Un tournant stratégique dans les entreprises publiques sénégalaises

Depuis son arrivée à la présidence du Sénégal, Bassirou Diomaye Faye opère des changements majeurs dans la gestion des secteurs stratégiques du pays. Après avoir confié des postes clés à des membres du parti Pastef, le chef de l’État amorce désormais une politique de technocratie dans les entreprises publiques liées à l’extraction. Une évolution scrutée par les observateurs économiques et politiques.

Le remplacement des dirigeants : une rupture avec le passé

Le 1er juillet 2026, deux figures emblématiques des entreprises publiques sénégalaises ont été évincées de leurs fonctions. À la tête de Petrosen Holding, la société nationale des pétroles, Alioune Gueye laisse sa place à Thierno Seydou Ly. Quant à Somisen, la Société des Mines du Sénégal, Ngagne Demba Touré est remplacé par Mamady Touré. Ces nominations marquent un virage décisif dans la gouvernance de ces entités.

Selon des sources internes, ces décisions ont été prises sans préavis, surprenant même les principaux intéressés. « Le couperet est tombé sans avertissement, comme une décision inévitable mais longtemps retardée », confie un proche de l’Élysée.
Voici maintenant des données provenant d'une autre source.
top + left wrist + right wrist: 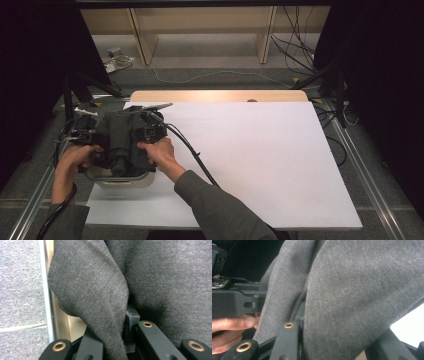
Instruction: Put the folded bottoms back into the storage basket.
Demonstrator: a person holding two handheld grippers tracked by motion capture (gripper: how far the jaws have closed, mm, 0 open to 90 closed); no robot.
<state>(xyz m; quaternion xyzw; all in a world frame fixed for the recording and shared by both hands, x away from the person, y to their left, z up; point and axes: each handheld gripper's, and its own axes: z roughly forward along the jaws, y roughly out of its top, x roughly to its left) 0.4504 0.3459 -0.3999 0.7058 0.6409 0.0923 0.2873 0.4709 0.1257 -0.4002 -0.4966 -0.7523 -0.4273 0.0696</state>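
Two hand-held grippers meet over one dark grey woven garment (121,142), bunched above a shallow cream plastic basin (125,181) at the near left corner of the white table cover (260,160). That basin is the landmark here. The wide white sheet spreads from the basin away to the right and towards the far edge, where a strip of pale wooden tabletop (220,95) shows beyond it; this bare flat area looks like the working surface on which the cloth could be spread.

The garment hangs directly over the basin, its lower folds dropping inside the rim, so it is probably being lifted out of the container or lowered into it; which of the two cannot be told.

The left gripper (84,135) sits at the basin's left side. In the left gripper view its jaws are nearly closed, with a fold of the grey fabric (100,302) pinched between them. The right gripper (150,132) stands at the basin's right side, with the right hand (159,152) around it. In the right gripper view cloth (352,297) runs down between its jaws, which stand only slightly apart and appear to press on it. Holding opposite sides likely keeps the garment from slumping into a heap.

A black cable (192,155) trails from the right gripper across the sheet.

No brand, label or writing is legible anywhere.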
Les responsables sortants, tous deux anciens cadres du Pastef, paieraient ainsi leur allégeance affichée à Ousmane Sonko, président de l’Assemblée nationale.
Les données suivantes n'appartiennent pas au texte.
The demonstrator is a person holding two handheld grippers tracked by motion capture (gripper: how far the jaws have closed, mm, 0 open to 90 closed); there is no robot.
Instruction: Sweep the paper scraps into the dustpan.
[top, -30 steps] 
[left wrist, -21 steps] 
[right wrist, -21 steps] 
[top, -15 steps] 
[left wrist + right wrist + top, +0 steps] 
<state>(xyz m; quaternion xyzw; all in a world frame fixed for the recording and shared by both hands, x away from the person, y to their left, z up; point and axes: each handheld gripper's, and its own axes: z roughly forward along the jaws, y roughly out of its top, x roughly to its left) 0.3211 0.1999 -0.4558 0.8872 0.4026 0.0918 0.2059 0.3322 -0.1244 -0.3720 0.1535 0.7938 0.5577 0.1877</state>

Fin de l’influence du Pastef dans les entreprises d’État

Cette réorganisation s’inscrit dans un contexte de tensions entre le président Faye et Ousmane Sonko. Initialement, Bassirou Diomaye Faye avait permis à ce dernier de placer des membres de son parti aux postes stratégiques. Mais aujourd’hui, le chef de l’État privilégie des profils technocratiques et indépendants pour redorer le blason des entreprises publiques.

Thierno Seydou Ly, nouveau patron de Petrosen Holding, incarne cette nouvelle approche. Ancien cadre chez TotalEnergies, il succède à un expert-comptable, marquant ainsi un changement radical. Quant à Mamady Touré, ingénieur géologue, il remplace un juriste à la tête de Somisen, renforçant l’expertise technique de la direction.
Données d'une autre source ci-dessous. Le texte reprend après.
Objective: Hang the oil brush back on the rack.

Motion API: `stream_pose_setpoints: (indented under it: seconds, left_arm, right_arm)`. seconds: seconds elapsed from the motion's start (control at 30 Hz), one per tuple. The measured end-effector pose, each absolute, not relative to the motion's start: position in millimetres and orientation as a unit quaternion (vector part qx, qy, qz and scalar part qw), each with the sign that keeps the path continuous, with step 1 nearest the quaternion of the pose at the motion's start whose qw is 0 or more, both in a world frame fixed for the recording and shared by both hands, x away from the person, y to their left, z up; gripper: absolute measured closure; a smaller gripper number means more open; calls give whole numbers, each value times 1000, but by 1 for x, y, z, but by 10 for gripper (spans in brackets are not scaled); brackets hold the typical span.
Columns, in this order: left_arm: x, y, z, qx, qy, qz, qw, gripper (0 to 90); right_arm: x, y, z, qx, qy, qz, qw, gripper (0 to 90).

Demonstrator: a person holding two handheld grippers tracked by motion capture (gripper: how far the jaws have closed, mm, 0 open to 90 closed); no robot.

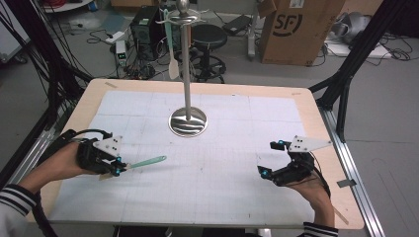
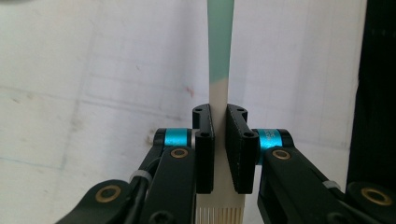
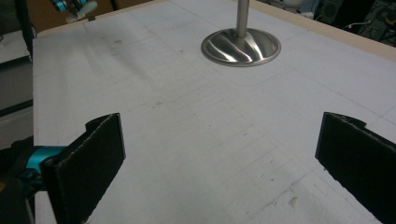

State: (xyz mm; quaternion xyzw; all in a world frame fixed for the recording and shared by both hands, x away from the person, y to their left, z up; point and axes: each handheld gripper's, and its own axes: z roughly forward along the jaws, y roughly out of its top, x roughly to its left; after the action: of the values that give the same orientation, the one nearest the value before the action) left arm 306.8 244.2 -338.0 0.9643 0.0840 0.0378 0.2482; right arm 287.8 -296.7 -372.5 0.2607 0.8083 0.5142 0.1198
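Lifting: left hand-held gripper (image 1: pixel 118 167) clamps brush (image 1: pixel 143 162); right hand-held gripper (image 1: pixel 271 158) gapes empty. Next, hang it on stand (image 1: pixel 188 121).

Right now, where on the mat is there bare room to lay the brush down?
Bare mat lies between the left gripper, which holds the brush, and the open right gripper. The strip before the stand's base is free too. The base itself is the one crowded spot.

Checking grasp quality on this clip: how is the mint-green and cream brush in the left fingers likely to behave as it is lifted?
The slim mint-green and cream brush probably stays stiff: it juts out straight, without sagging, from the left gripper. It looks light for its length. Held near the bristle end, its smooth flat handle might pivot or slip slightly.
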Motion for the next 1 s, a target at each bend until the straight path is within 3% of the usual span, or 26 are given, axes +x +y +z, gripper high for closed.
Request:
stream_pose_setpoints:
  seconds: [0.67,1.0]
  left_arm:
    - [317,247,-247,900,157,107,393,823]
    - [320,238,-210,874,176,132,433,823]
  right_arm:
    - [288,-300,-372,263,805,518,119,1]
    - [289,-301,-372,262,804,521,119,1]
Cette stratégie vise à rassurer les investisseurs étrangers dans un contexte de renégociation des contrats extractifs. Les nouveaux dirigeants, moins polarisants, adoptent une approche plus diplomatique avec les partenaires internationaux, une méthode jugée plus apte à sécuriser les intérêts économiques du pays.

Une revanche politique et une quête de légitimité

Ces mutations ne sont pas anodines. Thierno Seydou Ly avait été écarté en 2025 par Ousmane Sonko de la direction de Petrosen Exploration-Production, dans une manœuvre visant à écarter les responsables nommés sous l’ère Macky Sall. Son retour en grâce sous Bassirou Diomaye Faye sonne comme une revanche institutionnelle.

Le président Faye semble ainsi consolider son pouvoir en s’appuyant sur des compétences avérées, tout en marginalisant les factions politiques au sein des entreprises publiques. Cette dynamique pourrait s’étendre à d’autres institutions, notamment le Port autonome de Dakar et la Caisse des dépôts et consignations, où des responsables proches de Sonko pourraient être prochainement remplacés.

Une chose est sûre : le Sénégal entre dans une nouvelle ère de gouvernance extractive, où l’expertise prime désormais sur l’affiliation politique.